The lamination was only made by two companies, Herasus in Hanau as well as Krupp Stahl (in my hometown of Essen). Neither of those companies are still making that style of lamination, due to the fact that the production ended in the late 70s. 

Standard transformer lamination is made with little to no cut-off waste, the "I" are normally the cut outs from the two facing "E" or the "U" to be as efficient as possible, but efficiency is not always good for sound or better sound specs, so the NWDR worked closely with Krupp to develop a side ratio that yields the lowest amount of distortion and magnetic loss, but the side effect was a 40% waste. The heat-treating process was also a big secret of how that type of lamination was made.

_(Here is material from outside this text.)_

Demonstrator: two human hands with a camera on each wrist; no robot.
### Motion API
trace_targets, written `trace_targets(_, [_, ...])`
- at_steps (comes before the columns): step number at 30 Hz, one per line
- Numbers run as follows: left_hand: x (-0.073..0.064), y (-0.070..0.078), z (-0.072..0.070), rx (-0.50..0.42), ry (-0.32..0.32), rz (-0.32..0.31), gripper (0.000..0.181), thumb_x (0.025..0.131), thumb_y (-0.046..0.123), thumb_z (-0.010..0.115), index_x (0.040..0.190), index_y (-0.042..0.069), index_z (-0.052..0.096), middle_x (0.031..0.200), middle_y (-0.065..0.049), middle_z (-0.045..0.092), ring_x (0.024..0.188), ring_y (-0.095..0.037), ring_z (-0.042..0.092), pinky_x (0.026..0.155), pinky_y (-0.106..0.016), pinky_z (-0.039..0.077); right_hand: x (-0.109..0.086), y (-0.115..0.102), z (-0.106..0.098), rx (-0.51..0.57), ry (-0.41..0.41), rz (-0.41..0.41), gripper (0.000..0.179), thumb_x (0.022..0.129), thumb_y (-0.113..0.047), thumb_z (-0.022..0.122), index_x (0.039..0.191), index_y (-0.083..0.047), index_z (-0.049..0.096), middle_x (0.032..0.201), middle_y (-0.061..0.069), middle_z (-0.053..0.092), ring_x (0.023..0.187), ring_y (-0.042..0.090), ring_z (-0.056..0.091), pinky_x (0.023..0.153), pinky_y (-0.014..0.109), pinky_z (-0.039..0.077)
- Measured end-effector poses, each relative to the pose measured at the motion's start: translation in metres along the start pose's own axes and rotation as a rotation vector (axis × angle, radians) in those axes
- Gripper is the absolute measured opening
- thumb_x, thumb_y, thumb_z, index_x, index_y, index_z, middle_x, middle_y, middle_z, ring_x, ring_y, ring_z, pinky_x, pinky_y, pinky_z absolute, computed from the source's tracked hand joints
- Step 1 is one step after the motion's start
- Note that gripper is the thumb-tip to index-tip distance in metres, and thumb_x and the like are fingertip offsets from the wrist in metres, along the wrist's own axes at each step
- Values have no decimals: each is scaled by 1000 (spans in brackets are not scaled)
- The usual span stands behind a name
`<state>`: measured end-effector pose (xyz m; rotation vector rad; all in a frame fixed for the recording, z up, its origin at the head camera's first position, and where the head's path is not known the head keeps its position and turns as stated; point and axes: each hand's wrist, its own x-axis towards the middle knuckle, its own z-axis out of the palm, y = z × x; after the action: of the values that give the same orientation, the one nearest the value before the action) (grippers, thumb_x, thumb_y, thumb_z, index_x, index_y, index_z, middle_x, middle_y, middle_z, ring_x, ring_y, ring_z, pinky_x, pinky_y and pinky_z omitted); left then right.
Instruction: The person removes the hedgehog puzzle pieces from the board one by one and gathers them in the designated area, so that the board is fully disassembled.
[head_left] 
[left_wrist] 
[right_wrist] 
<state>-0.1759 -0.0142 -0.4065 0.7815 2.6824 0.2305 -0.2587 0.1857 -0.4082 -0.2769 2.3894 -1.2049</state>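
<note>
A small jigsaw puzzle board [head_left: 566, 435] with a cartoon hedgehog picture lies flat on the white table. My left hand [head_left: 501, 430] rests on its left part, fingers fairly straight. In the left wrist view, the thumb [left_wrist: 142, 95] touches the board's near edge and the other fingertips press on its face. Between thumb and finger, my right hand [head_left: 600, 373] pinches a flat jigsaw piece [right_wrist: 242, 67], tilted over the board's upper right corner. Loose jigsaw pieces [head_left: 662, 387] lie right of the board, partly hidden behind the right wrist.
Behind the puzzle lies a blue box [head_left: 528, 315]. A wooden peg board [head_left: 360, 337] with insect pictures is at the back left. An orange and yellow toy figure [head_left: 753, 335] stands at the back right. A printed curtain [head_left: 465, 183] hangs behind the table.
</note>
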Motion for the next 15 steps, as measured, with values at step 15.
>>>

The UI and LL transformer is not like a guitar pick-up 'Humbucker' in any form or way, but it does cancel noise differently than the pick-up does. This forum is not the best way to go into such technical details, but keeping it simple: the transformer has two legs, that are magnetically quasi out of phase. If both coils are wound the same way and then hooked up anti-paralleled, the noise cancels; this might sound similar how how the pick up cancels noise, but because no static magnet is involved, there is a bunch of additional issues that are too complex to roll out here. Aided by the incredible magnetic property, it is also quite easy to manipulate the frequency response (compared to EI types) just by arranging the windings in a different way, as well as stacking the lamination in sets of a 3: 5 ratio.
Some M49 as well as all U47 have a build in-low cut filter, a LC cut off that works with the coupling cap as primary inductance.

There is virtually no printed matter available on this subject, other than the NWDR "Hausmitteilungen" (internal communications, K.H.) and the Herasus spec sheets, both of them are in German and nearly impossible to find these days.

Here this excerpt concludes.